- My husband and I moved with our two kids from California to Spain.
- We live in San Sebastián, where both of our kids go to school.
I met my husband while we were studying abroad in San Sebastián, Spain. We fell in love with the culture and agreed that one day we'd move back to raise our kids. We moved from Los Angeles to Spain when our kids were 9 and 11 years old.
As owners of our own businesses, we knew we'd transition easily. As parents of tweens, however, figuring out the school system was one of the most challenging parts.
Our school offers 4 languages
Schools in Spain are either public, private, or semiprivate (known as "concertado"), similar to charter schools in the US. While Spanish is the national language, public schools in autonomous communities — Spain has 17, and each has its own executive, legislative, and judicial powers — typically prioritize instruction in their local dialect.
We wanted our children to become fluent in Spanish, but since public schools here are taught in Basque, we opted for a "concertado," where instruction is in Basque, Spanish, and English, with French optional. Despite only one or two classes being in Spanish, most kids speak it on the playground, so our kids were fairly fluent after just three months.
Children stay in their classrooms, and teachers rotate in
In Spain, children attend primary school up to sixth grade, then transition to secondary school for four years (from roughly 12 to 16 years old). Starting in primary school, students stay in their classrooms, and the teachers rotate in to teach different subjects, which was new for us.
While public school is free, all students pay for books and activities. Students transition to computers in fifth grade and purchase annual digital licenses rather than physical books.
School in Spain is only mandatory through the end of secondary school. After that, students can enter the workforce, attend a trade school, or have two additional years of schooling before university.
They have a 2-hour lunch break
One of the biggest differences for us was the school schedule. Primary school starts at 9 a.m. and ends at 4:30 p.m. to account for a two-hour lunch break. Kids have the option to eat with their families or at school.
The break is so long because, in Spanish culture, lunch is when families gather over extended meals.
If students stay at school for lunch, they don't bring food from home.
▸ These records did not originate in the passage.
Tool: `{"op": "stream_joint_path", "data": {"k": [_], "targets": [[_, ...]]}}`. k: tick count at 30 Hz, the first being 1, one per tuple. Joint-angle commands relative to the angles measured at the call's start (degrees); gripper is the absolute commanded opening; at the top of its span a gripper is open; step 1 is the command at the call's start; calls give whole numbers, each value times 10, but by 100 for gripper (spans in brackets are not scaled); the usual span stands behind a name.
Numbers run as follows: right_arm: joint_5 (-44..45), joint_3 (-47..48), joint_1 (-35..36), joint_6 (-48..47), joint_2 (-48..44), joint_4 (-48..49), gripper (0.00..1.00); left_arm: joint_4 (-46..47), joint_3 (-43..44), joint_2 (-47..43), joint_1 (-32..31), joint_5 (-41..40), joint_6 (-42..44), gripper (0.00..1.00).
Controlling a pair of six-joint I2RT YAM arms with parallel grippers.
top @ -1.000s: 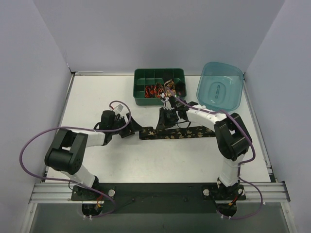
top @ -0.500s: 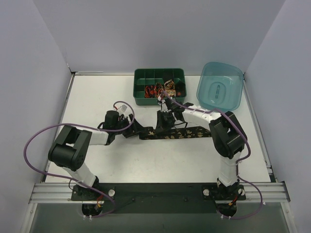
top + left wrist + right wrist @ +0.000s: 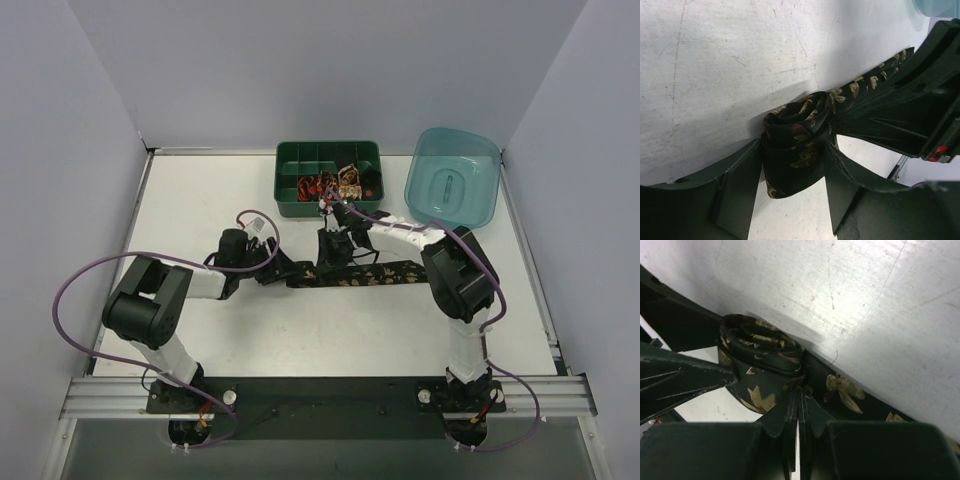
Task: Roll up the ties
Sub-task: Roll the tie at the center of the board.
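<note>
**A:** The left wrist camera has it closest: the left gripper [image 3: 792, 150] pinches the rolled end of the tie [image 3: 800, 115], one finger touching each side of the coil.

**B:** And the right gripper [image 3: 798, 392]?

**A:** Its own camera shows the fingers pressed together, tips down on the flat strip just beside the coil. Whether any cloth is caught between them, I cannot tell.

**B:** The overhead camera gives none of that. There, both grippers are dark shapes meeting at one end of the strip.

**A:** It does show the unrolled length, though. It runs away from the fingertips toward the right arm's side, flat on the white table [image 3: 200, 200].

**B:** Past the fingers, toward the far wall, sits the green tray [image 3: 300, 152], with small rolled ties [image 3: 348, 182] showing red and gold in its compartments. The teal tub [image 3: 455, 190] stands beside it, farther right.
</note>
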Motion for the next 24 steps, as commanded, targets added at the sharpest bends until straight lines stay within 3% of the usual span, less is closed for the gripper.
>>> {"op": "stream_joint_path", "data": {"k": [1,13,24], "targets": [[12,25,4,6,21,-24,0,26,8,9,-8,15,-7,60],[11,45,10,10,45,-27,0,-23,39,-15,-13,3,16,51],[-6,71,23,17,68,-28,0,-261,146,-45,-37,-80,123,48]]}}
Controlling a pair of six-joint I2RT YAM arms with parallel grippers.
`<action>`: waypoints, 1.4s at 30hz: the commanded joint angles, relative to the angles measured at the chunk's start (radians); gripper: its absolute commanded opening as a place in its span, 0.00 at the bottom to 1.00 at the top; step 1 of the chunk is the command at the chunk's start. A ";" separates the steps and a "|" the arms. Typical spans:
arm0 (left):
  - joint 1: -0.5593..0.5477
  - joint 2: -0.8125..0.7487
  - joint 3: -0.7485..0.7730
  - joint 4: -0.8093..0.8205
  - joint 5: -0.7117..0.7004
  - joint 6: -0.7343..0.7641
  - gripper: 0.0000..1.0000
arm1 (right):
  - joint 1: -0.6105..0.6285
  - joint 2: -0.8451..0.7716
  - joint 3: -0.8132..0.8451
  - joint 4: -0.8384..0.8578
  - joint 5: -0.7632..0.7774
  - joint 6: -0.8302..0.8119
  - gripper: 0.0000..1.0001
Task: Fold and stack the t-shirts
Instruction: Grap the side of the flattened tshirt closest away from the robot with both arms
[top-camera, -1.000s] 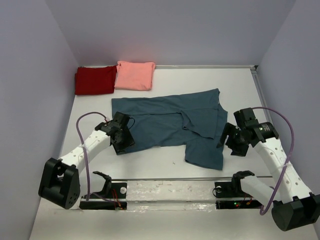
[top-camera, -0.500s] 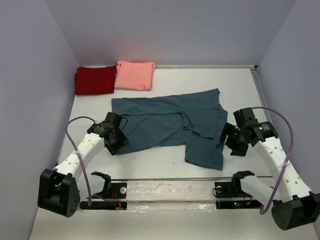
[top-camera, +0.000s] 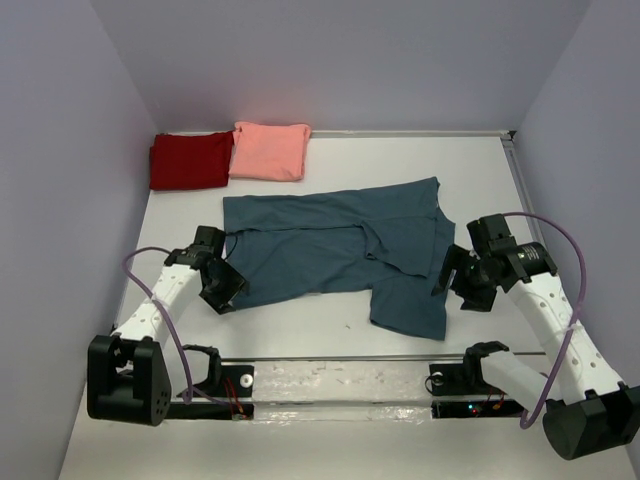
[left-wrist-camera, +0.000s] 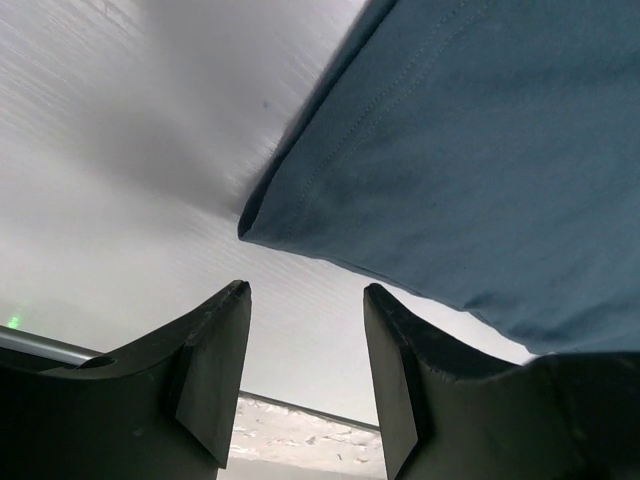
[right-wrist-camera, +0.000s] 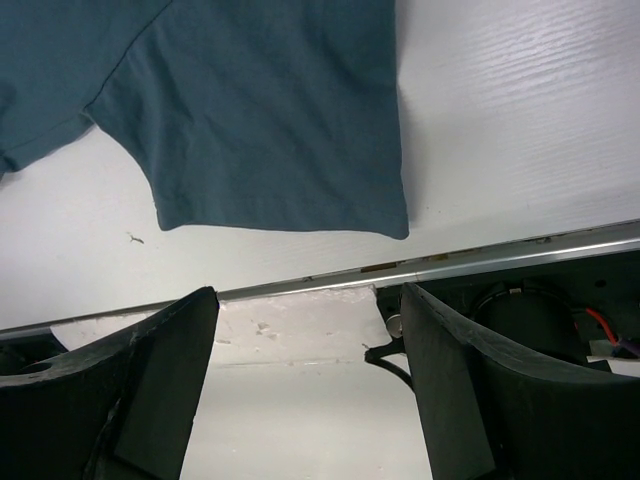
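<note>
Though beyond the teal tee (top-camera: 330, 250), red tee (top-camera: 188, 162) beside pink tee (top-camera: 270, 150).

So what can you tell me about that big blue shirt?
The large dark teal-blue cotton-looking t-shirt lies spread on the white table, partly folded over itself, with one section reaching toward the near edge. Its hems are stitched. The left pincer and right pincer, both open, hover at its edges, neither gripping it.

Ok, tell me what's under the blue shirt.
The blue shirt lies flat on the white table, which shows around it. Anything beneath the cloth is covered.
</note>
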 joint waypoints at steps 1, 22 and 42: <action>0.019 0.018 -0.031 0.009 0.050 -0.021 0.59 | 0.010 -0.010 0.050 -0.012 -0.002 -0.008 0.79; 0.134 -0.003 -0.009 -0.027 0.013 -0.090 0.59 | 0.010 0.019 0.092 -0.004 -0.031 -0.027 0.80; 0.136 0.092 -0.048 0.067 0.073 -0.096 0.56 | 0.010 0.004 0.097 -0.020 -0.031 -0.007 0.81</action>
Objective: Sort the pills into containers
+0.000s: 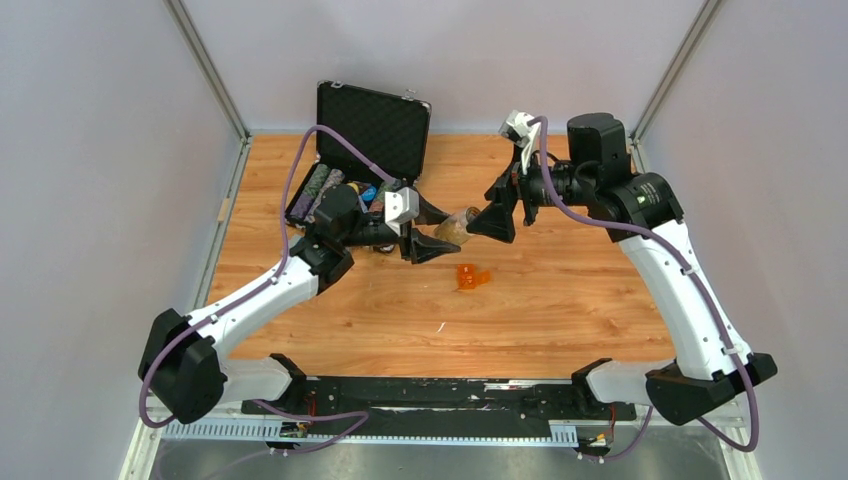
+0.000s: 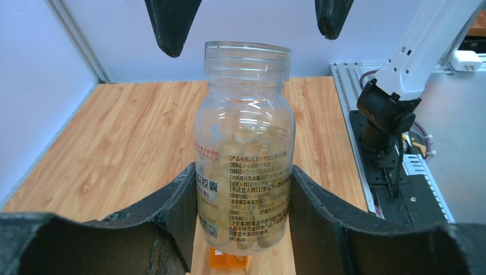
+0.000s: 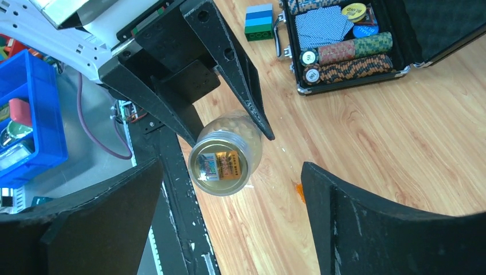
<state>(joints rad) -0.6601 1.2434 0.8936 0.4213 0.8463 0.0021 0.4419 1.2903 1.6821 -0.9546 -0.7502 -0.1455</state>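
Note:
My left gripper [image 1: 445, 232] is shut on a clear pill bottle [image 1: 458, 226] full of pale capsules and holds it sideways above the table, its mouth toward the right arm. In the left wrist view the jaws [image 2: 243, 195] clamp the bottle's labelled lower body [image 2: 245, 143]. My right gripper [image 1: 485, 212] is open, just off the bottle's mouth. In the right wrist view [image 3: 232, 166] the bottle's gold sealed top [image 3: 222, 163] lies between the spread fingers, untouched. The small orange container [image 1: 472, 277] lies on the table below the bottle; it also shows in the left wrist view [image 2: 228, 260].
An open black foam-lined case [image 1: 375, 125] with striped chip rows [image 3: 349, 54] stands at the back left. Blue and green blocks [image 3: 259, 22] lie beside it. A blue bin [image 3: 28, 114] sits off the table. The black base rail [image 1: 440, 395] runs along the near edge.

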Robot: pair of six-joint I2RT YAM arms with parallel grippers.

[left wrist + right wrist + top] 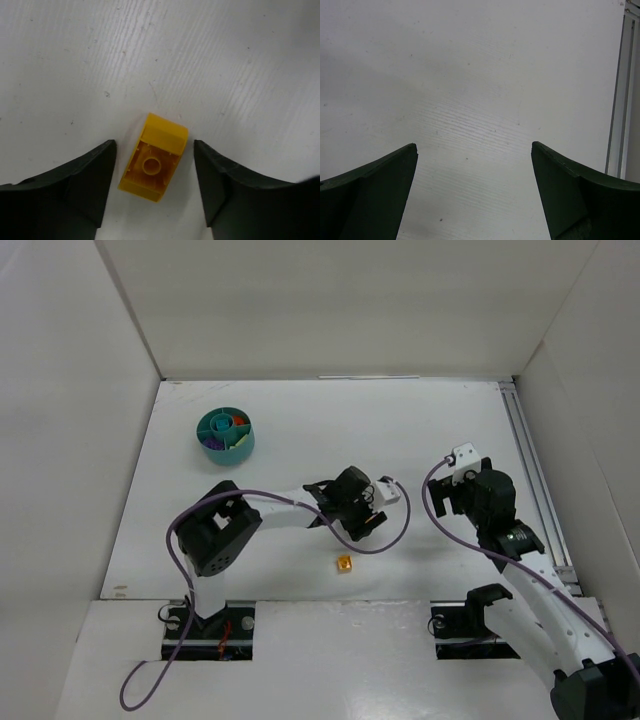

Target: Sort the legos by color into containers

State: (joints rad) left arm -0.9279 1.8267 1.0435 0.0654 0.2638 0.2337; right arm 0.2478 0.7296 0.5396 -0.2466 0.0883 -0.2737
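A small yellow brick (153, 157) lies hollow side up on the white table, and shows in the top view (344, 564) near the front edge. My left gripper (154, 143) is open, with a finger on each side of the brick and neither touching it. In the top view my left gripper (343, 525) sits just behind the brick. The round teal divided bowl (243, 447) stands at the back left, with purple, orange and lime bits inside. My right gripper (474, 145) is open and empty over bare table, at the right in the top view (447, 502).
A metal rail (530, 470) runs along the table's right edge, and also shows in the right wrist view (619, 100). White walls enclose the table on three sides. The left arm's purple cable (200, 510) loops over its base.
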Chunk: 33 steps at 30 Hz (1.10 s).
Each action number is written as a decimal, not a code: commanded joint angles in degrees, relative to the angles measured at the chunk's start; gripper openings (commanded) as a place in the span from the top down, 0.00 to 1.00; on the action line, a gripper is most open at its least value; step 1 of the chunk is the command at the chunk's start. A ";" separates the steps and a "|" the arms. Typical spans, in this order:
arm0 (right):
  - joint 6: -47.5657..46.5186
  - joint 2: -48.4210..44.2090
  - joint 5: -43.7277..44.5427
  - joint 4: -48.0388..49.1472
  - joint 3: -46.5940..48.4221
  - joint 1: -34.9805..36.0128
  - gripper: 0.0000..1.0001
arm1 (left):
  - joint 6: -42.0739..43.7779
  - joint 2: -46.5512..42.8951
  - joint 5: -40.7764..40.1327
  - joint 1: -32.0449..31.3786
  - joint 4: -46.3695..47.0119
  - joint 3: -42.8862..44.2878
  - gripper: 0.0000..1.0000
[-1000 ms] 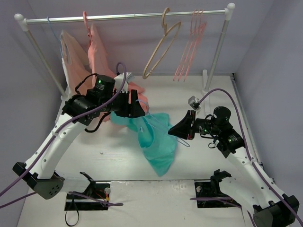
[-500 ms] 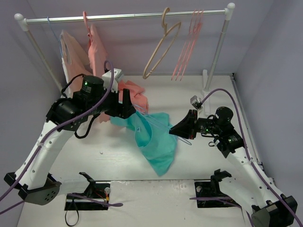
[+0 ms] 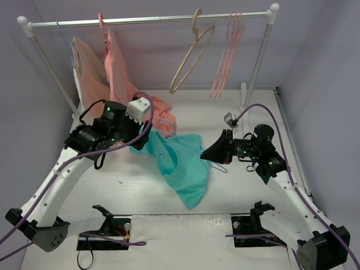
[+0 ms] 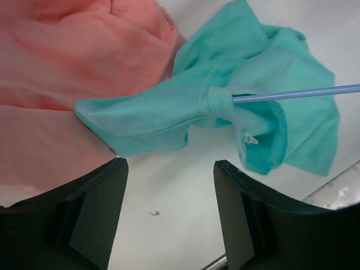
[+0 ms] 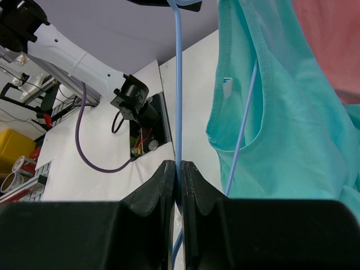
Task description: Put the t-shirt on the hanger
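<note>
The teal t-shirt (image 3: 183,166) hangs bunched on the thin light-blue hanger (image 3: 194,153) over the middle of the table, its lower part lying on the surface. My right gripper (image 3: 209,154) is shut on the hanger's wire (image 5: 178,84), close beside the t-shirt (image 5: 281,112). A second wire of the hanger runs inside the neck opening. In the left wrist view the hanger's end (image 4: 298,94) pokes through a gathered hem of the t-shirt (image 4: 225,107). My left gripper (image 4: 170,169) stands open just short of the cloth, with only bare table between its fingers (image 4: 247,202).
A salmon-pink garment (image 3: 121,73) and a pale peach one (image 3: 84,62) hang from the rail (image 3: 152,21) at the back left, the pink one trailing onto the table (image 4: 67,56). A beige hanger (image 3: 191,56) and pink hangers (image 3: 225,56) hang further right.
My left gripper has opened, let go of the t-shirt and drawn back to the left, its wrist turned. The right gripper keeps its hold on the hanger and has barely shifted.
</note>
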 commanded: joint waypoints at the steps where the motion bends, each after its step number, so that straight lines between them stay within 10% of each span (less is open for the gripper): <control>1: 0.41 0.37 -2.77 6.04 3.10 -0.38 1.00 | 9.28 -2.43 0.09 1.64 9.55 -1.21 0.38; 30: -0.82 3.10 -4.35 4.02 6.26 -0.46 1.00 | 25.82 2.49 32.95 9.91 12.91 -5.52 0.38; 33: -0.82 3.36 -4.35 4.10 6.35 -0.46 1.00 | 27.23 3.19 34.45 9.91 10.45 -5.08 0.63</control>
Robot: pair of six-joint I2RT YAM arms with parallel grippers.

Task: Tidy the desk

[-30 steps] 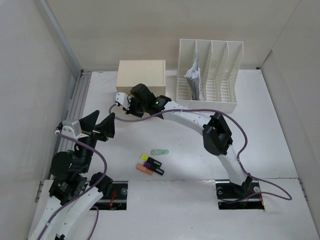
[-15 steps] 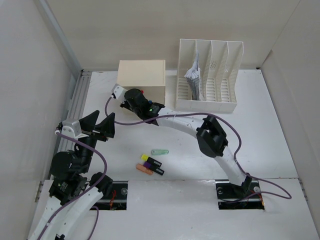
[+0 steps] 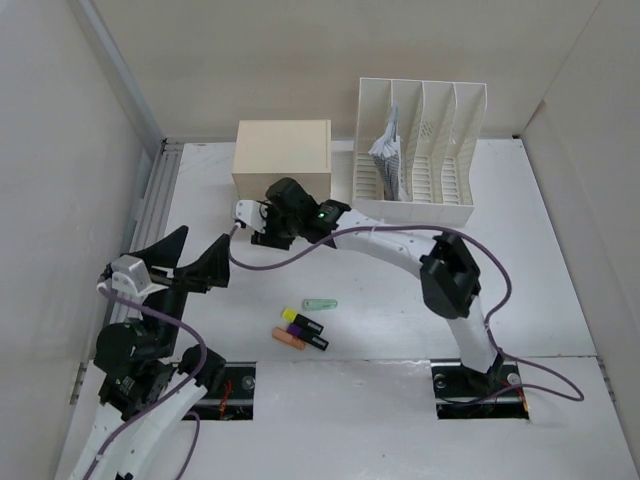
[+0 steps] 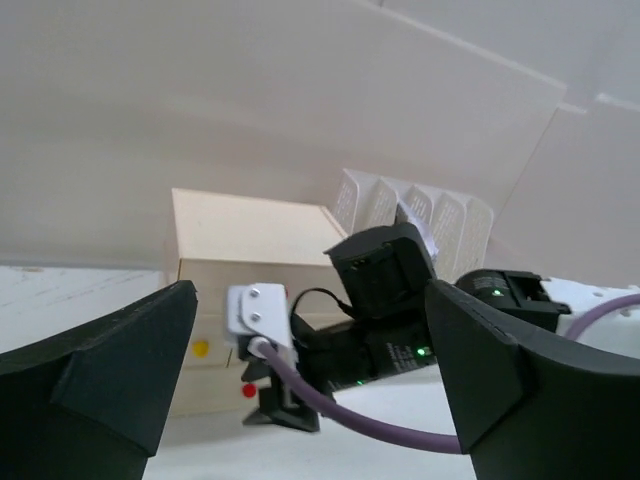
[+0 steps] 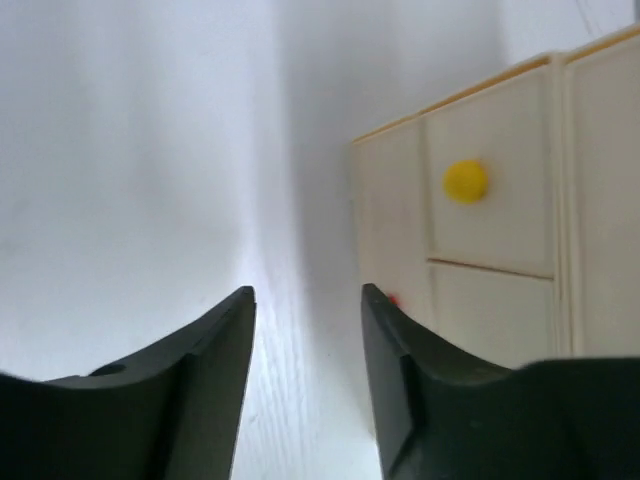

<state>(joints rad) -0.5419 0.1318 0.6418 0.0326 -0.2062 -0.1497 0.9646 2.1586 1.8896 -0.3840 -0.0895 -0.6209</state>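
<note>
The desk (image 3: 520,260) is the white tabletop under both arms. My right gripper (image 3: 262,228) hovers just in front of the cream three-drawer box (image 3: 282,150), open, with only bare desk between its fingers (image 5: 200,380). In the right wrist view the box front (image 5: 500,260) shows a yellow knob (image 5: 465,181), and a red knob peeks from behind the right finger. My left gripper (image 3: 205,240) stands wide open and empty at the left, pointing at the box (image 4: 250,240) and the right wrist (image 4: 380,280).
A white slotted file rack (image 3: 420,150) with crumpled paper in one slot stands right of the box. Near the front lie a green pen-like piece (image 3: 320,304), a yellow-and-purple highlighter (image 3: 300,320) and an orange one (image 3: 290,338). A purple cable loops between the grippers.
The right gripper went from shut to open and drew back from the box's left front corner toward the near side. The left gripper opened wider and shifted slightly nearer.
</note>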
Instead, they enjoy cafeteria meals like grilled steak and fish, homemade soups, and traditional dishes like croquetas or tortilla de patatas, always accompanied by fresh fruit, baguettes, and water.
Gone are the days of California school lunches of pizza, hot dogs, and other heavily processed foods. It's comforting to know our kids are eating so well; in fact, the cafeteria workers are tasked with making sure students eat everything.
The second hour of the lunch break is dedicated to sports and extracurricular activities for a nominal monthly fee. Options include gymnastics, soccer, hockey, painting, robotics, and chess.
We never get permission slips for field trips
Field trips are done much differently than in the US. Details are often vague, there are no permission slips, and we never know specifics until a couple of days prior, even for overnight excursions.
In the US, my kids never set foot off-campus without a permission slip and specific details of where they would be and when. Even so, I've never questioned my children's safety when at school in Spain, which sadly, I can't say about school in the US.
There's an on-campus café
It wouldn't be Spain without a bar or café nearby. Our school has a café on campus, open before and after school and during recess.
Parents gather there for coffee and to buy school clothing. They peruse the lost and found and chat with the woman who runs it. Students descend on the café during recess and after school for jamón serrano sandwiches and chocolate croissants hot out of the oven.
There was a steep learning curve for the whole family when transitioning from school in the US to school in Spain, but my children are now multilingual, have a greater global perspective, and have proven to be more resilient than I knew they could be at this age.